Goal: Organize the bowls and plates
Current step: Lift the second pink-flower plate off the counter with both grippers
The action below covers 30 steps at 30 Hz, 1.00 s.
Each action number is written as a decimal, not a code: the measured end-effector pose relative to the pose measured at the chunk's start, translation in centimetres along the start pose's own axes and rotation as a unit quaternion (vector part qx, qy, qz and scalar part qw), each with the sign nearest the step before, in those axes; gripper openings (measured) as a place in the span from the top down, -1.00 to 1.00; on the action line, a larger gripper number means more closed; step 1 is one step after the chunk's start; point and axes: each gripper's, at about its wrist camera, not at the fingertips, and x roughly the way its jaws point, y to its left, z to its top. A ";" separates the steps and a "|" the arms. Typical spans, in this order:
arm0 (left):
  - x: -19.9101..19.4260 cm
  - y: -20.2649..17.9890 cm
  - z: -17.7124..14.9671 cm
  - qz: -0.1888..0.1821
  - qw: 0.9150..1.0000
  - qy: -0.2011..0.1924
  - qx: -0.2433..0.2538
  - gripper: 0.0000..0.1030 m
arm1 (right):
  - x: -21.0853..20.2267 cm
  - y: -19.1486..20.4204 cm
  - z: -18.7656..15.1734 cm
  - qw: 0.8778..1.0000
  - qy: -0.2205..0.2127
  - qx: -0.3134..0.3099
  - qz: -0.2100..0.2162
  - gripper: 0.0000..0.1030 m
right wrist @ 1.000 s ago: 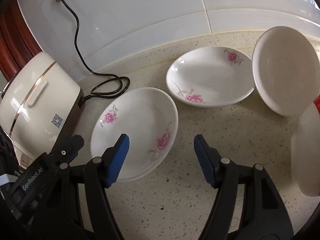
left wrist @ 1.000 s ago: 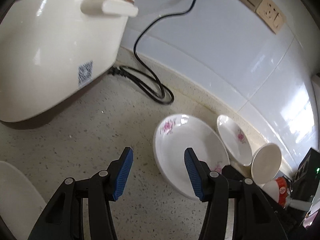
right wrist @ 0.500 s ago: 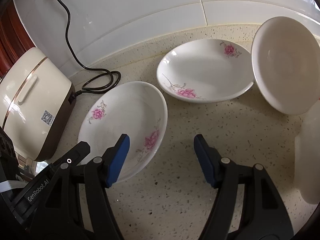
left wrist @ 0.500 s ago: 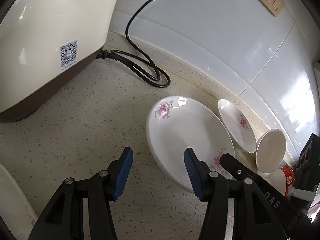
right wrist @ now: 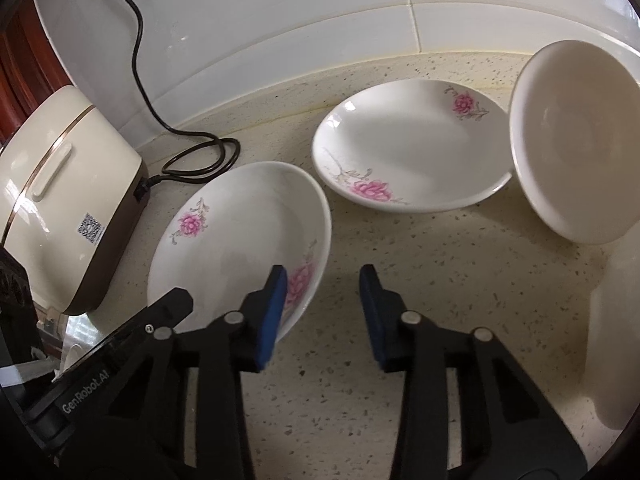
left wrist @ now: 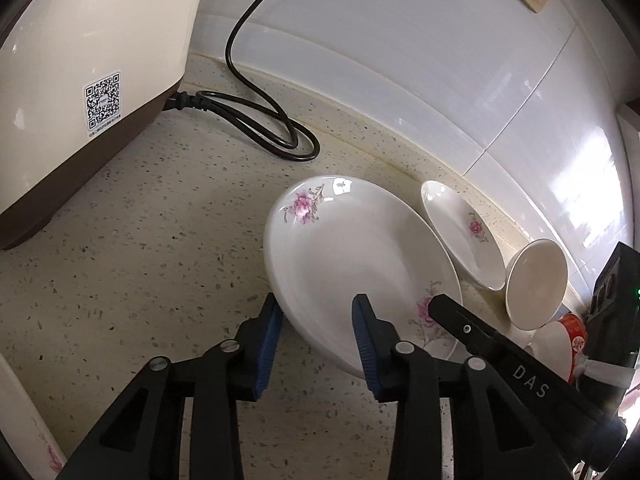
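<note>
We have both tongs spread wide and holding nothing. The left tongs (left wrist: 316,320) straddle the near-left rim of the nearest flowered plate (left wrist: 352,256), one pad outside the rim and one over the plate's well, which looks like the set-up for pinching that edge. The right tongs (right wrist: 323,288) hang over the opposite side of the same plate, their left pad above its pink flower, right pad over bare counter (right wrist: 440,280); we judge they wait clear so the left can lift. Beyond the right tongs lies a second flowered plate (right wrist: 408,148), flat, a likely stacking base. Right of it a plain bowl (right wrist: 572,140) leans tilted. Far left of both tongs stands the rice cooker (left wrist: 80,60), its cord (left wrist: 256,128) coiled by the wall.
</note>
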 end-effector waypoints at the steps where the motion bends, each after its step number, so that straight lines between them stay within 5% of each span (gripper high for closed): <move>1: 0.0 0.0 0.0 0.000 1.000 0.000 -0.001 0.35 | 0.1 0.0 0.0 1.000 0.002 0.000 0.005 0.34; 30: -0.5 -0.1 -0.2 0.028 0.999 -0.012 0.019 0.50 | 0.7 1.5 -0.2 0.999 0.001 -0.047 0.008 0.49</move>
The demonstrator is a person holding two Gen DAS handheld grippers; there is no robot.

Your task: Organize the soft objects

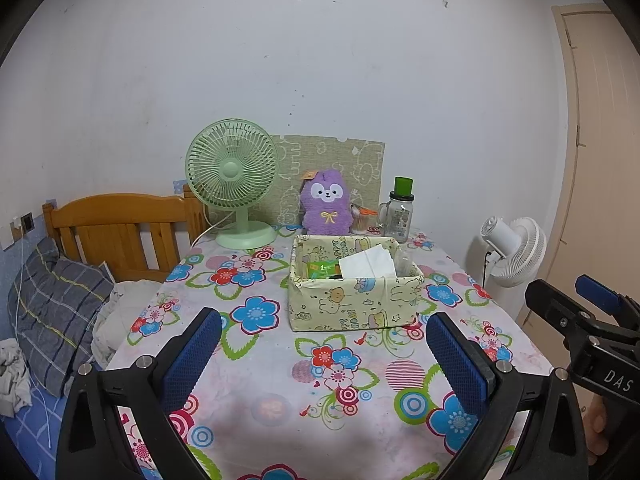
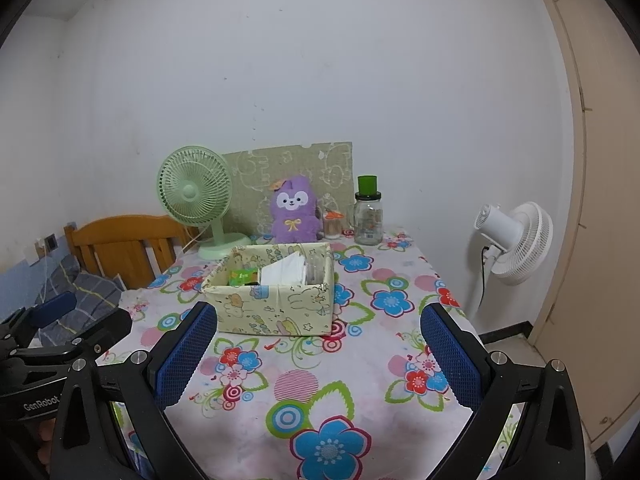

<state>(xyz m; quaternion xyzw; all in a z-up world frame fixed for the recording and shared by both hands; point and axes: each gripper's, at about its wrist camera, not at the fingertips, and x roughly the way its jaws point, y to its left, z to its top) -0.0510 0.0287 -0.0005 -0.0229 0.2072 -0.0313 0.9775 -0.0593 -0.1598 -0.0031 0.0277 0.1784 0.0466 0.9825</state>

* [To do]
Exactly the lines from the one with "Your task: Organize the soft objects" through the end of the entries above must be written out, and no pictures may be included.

* [Finished exercise]
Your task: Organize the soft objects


<state>(xyz m; quaternion xyzw; all in a z-up world frame fixed for the recording and shared by both hands; point and axes: each gripper's, at about its wrist camera, not at the fingertips, and x roughly the way its jaws point, y to its left, z to its top) -0.0510 0.0287 -0.0005 -0.0229 0.2072 -0.0313 0.9775 -0.0593 -0.1598 -0.0031 0.0277 0.1784 0.0466 0.9825</state>

The answer requires no additions.